* _TASK STATEMENT_
Each line below must be reproduced exactly.

*** INFORMATION SHOWN ***

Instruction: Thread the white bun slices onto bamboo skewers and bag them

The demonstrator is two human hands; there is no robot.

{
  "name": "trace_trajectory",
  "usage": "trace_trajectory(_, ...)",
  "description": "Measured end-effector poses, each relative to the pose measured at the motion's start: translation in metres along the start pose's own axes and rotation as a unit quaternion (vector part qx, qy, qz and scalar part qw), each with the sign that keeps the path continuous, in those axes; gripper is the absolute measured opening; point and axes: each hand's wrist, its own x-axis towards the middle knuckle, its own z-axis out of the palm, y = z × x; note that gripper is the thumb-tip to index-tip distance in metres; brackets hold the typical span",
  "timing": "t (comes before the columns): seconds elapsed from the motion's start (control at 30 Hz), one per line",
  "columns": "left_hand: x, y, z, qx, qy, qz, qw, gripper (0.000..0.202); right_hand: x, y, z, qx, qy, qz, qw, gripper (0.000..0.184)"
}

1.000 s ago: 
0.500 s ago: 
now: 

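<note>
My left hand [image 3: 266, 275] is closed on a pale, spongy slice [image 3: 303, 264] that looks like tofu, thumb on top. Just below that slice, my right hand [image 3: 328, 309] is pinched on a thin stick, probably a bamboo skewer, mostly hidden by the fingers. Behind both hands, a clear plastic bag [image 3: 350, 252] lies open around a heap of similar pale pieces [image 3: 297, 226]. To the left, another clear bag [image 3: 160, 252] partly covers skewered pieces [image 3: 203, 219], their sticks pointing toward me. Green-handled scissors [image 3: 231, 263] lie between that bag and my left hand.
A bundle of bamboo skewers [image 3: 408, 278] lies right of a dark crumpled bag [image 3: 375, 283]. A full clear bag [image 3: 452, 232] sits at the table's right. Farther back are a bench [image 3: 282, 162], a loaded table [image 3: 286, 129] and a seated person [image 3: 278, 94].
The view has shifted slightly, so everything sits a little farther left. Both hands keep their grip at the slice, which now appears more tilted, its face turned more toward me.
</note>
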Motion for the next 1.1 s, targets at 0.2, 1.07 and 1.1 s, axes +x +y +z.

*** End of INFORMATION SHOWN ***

* _YOUR RESPONSE_
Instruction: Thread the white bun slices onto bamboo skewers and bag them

The demonstrator is two human hands; there is no robot.

{
  "name": "trace_trajectory",
  "usage": "trace_trajectory(_, ...)",
  "description": "Measured end-effector poses, each relative to the pose measured at the motion's start: translation in metres along the start pose's own axes and rotation as a unit quaternion (vector part qx, qy, qz and scalar part qw), each with the sign that keeps the path continuous, in those axes; gripper is the absolute measured opening; point and axes: each hand's wrist, its own x-axis towards the middle knuckle, its own z-axis out of the palm, y = z × x; note that gripper is the thumb-tip to index-tip distance in metres; brackets hold the typical span",
  "timing": "t (comes before the columns): seconds elapsed from the motion's start (control at 30 Hz), one per line",
  "columns": "left_hand: x, y, z, qx, qy, qz, qw, gripper (0.000..0.202); right_hand: x, y, z, qx, qy, qz, qw, gripper (0.000..0.184)"
}

1.000 s ago: 
0.500 s ago: 
now: 

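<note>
My left hand [image 3: 266, 275] is closed on a pale, spongy slice [image 3: 303, 264] that looks like tofu, thumb on top. Just below that slice, my right hand [image 3: 328, 309] is pinched on a thin stick, probably a bamboo skewer, mostly hidden by the fingers. Behind both hands, a clear plastic bag [image 3: 350, 252] lies open around a heap of similar pale pieces [image 3: 297, 226]. To the left, another clear bag [image 3: 160, 252] partly covers skewered pieces [image 3: 203, 219], their sticks pointing toward me. Green-handled scissors [image 3: 231, 263] lie between that bag and my left hand.
A bundle of bamboo skewers [image 3: 408, 278] lies right of a dark crumpled bag [image 3: 375, 283]. A full clear bag [image 3: 452, 232] sits at the table's right. Farther back are a bench [image 3: 282, 162], a loaded table [image 3: 286, 129] and a seated person [image 3: 278, 94].
The view has shifted slightly, so everything sits a little farther left. Both hands keep their grip at the slice, which now appears more tilted, its face turned more toward me.
</note>
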Motion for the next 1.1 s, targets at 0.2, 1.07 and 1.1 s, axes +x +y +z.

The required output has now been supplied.